Contemplo la máquina de escribir sin saber qué hacer. No tengo nada que redactar, y es una sensación desagradable. Hace un par de semanas, Aibileen me dijo que era posible que Yule May, la criada de Hilly, nos ayudase. Que cada vez que hablaba con ella mostraba más interés. Pero, después del asesinato de Medgar Evers, con la policía arrestando y zurrando a la gente de color a diestro y siniestro, supongo que estará asustada.
Quizá debería pasarme por casa de Hilly y hablar yo misma con Yule May. Pero no, Aibileen tiene razón, probablemente la asuste más de lo que ya está y eche a perder cualquier oportunidad que tuviéramos de convencerla.

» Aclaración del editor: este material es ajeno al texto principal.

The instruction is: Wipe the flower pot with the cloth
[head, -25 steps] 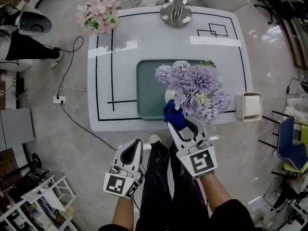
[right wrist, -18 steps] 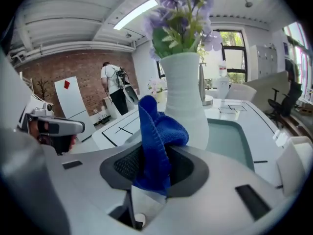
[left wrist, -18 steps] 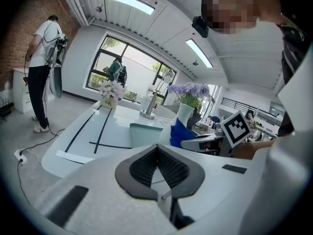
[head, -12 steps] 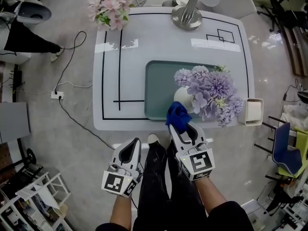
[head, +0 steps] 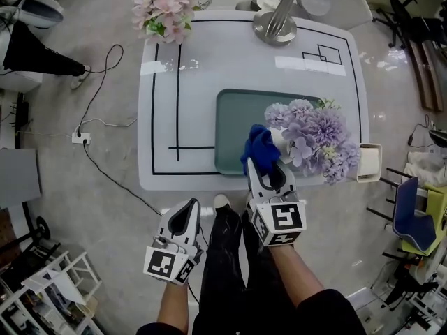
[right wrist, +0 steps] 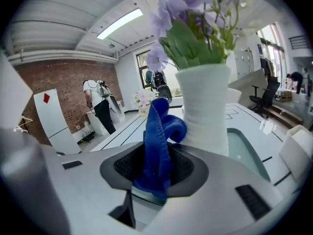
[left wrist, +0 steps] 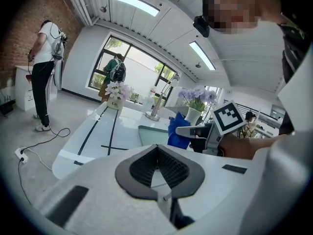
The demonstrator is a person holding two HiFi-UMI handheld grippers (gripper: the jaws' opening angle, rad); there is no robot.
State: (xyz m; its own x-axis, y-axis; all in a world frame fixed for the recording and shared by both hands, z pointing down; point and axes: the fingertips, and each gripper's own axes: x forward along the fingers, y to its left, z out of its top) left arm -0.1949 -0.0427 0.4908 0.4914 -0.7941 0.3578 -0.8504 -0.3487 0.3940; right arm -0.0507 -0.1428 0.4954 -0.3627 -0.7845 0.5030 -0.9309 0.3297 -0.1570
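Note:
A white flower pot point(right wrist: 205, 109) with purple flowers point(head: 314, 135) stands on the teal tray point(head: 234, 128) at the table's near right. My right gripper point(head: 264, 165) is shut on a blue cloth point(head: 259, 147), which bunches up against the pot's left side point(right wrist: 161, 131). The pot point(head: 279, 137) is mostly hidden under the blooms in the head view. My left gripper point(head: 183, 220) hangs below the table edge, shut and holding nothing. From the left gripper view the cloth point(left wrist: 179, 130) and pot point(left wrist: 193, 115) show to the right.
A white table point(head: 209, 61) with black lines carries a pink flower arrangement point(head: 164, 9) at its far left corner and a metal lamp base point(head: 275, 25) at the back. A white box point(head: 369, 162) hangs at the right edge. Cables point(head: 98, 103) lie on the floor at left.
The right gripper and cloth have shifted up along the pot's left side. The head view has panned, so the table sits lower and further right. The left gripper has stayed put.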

A la sombra de la casa, los perros bostezan y aúllan. Uno de ellos suelta un apagado ladrido al ver aparecer una camioneta con una cuadrilla de jornaleros que trabajan para Padre. Cinco negros saltan de la caja del vehículo y levantan nubes de polvo cuando sus pies tocan el suelo. Por un momento se quedan aturdidos y con cara de agotamiento. El capataz se pasa un pañuelo rojo por la oscura frente, los labios y el cuello. Hace un calor tan inhumano que no sé cómo aguantan ahí quietos, cociéndose al sol.

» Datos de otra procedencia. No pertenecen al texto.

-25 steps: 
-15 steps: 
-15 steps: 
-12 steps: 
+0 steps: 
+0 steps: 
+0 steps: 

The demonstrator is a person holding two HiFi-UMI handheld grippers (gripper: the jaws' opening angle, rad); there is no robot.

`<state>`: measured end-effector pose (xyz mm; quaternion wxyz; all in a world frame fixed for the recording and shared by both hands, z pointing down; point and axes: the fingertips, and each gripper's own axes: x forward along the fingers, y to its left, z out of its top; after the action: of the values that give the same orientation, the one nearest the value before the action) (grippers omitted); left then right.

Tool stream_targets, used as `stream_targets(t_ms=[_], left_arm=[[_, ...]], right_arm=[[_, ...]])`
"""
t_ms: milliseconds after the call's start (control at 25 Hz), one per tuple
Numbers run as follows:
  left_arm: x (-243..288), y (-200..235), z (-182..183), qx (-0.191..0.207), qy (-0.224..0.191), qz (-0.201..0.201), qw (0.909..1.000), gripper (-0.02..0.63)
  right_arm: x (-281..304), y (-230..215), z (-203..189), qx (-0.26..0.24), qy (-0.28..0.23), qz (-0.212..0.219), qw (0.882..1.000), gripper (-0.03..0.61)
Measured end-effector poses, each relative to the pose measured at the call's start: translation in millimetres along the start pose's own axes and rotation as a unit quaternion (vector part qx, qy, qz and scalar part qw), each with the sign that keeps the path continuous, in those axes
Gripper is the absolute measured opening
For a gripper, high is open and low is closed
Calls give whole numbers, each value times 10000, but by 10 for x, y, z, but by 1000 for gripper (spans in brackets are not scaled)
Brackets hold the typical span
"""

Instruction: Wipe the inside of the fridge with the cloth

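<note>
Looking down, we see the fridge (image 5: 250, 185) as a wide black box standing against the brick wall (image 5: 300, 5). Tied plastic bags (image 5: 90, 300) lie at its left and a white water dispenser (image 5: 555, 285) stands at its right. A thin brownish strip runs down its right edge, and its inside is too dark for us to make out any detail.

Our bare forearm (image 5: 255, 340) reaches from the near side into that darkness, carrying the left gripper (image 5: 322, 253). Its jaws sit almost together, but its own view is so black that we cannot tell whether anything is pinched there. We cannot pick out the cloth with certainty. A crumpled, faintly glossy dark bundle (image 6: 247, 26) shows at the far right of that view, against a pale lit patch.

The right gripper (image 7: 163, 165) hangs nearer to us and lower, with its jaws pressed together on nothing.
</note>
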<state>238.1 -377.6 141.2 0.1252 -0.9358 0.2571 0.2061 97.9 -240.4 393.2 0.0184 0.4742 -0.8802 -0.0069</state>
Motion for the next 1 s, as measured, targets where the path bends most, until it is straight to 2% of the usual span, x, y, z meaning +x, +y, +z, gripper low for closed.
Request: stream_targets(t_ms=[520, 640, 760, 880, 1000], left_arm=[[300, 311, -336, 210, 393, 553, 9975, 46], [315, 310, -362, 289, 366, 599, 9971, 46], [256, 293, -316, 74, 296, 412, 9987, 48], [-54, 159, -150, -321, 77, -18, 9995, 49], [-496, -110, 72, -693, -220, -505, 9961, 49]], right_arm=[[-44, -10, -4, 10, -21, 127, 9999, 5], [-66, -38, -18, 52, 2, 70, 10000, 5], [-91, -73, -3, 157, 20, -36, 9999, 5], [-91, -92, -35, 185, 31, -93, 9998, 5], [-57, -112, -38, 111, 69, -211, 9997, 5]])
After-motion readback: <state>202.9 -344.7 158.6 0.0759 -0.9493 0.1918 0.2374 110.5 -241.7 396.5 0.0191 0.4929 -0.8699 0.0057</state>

Una solitaria brisa agita las páginas de la revista
Life
que tengo a mi lado, en cuya portada aparece una sonriente Audrey Hepburn sin una pizca de sudor en los labios. Empiezo a pasar sus arrugadas páginas, buscando la historia de la astronauta soviética. Ya sé lo que me voy a encontrar en la página siguiente. Detrás de la foto de la mujer hay una imagen de Carl Roberts, un profesor de escuela negro de Pelahatchie, una localidad a unos cincuenta kilómetros de aquí. «En abril, Carl Roberts les contó a unos reporteros de Washington cómo es la vida de un negro en Misisipi, y definió al gobernador como un "tipo patético, con menos ética que una mujer de la calle". El cuerpo de Roberts apareció colgado de un nogal y marcado con hierro al rojo vivo, como el ganado.»